#### What is required
Word for word, transcribe every line below.

· · · · ·

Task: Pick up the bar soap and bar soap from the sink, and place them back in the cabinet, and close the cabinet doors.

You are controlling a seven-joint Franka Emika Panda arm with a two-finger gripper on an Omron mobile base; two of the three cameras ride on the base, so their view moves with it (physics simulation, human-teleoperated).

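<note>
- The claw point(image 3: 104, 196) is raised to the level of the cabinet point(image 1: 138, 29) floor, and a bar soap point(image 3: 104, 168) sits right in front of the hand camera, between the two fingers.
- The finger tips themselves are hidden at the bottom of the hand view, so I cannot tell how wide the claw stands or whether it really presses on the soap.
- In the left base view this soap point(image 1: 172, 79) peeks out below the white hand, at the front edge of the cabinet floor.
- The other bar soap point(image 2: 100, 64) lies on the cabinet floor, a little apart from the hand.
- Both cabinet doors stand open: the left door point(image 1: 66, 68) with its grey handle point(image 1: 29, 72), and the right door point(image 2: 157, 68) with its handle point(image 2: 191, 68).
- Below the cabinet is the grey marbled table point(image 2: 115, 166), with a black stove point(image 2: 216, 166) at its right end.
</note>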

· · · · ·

#### Solution for this exercise
Task: Pick up the bar soap and bar soap from the sink, and place them back in the cabinet, and close the cabinet doors.

You are controlling a seven-joint Franka Emika Panda arm with a two-finger gripper on an Omron mobile base; two of the three cameras ride on the base, so their view moves with it (physics simulation, human-teleoperated).

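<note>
- The claw point(image 3: 104, 196) is raised to the level of the cabinet point(image 1: 138, 29) floor, and a bar soap point(image 3: 104, 168) sits right in front of the hand camera, between the two fingers.
- The finger tips themselves are hidden at the bottom of the hand view, so I cannot tell how wide the claw stands or whether it really presses on the soap.
- In the left base view this soap point(image 1: 172, 79) peeks out below the white hand, at the front edge of the cabinet floor.
- The other bar soap point(image 2: 100, 64) lies on the cabinet floor, a little apart from the hand.
- Both cabinet doors stand open: the left door point(image 1: 66, 68) with its grey handle point(image 1: 29, 72), and the right door point(image 2: 157, 68) with its handle point(image 2: 191, 68).
- Below the cabinet is the grey marbled table point(image 2: 115, 166), with a black stove point(image 2: 216, 166) at its right end.
</note>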

The response to this exercise is complete.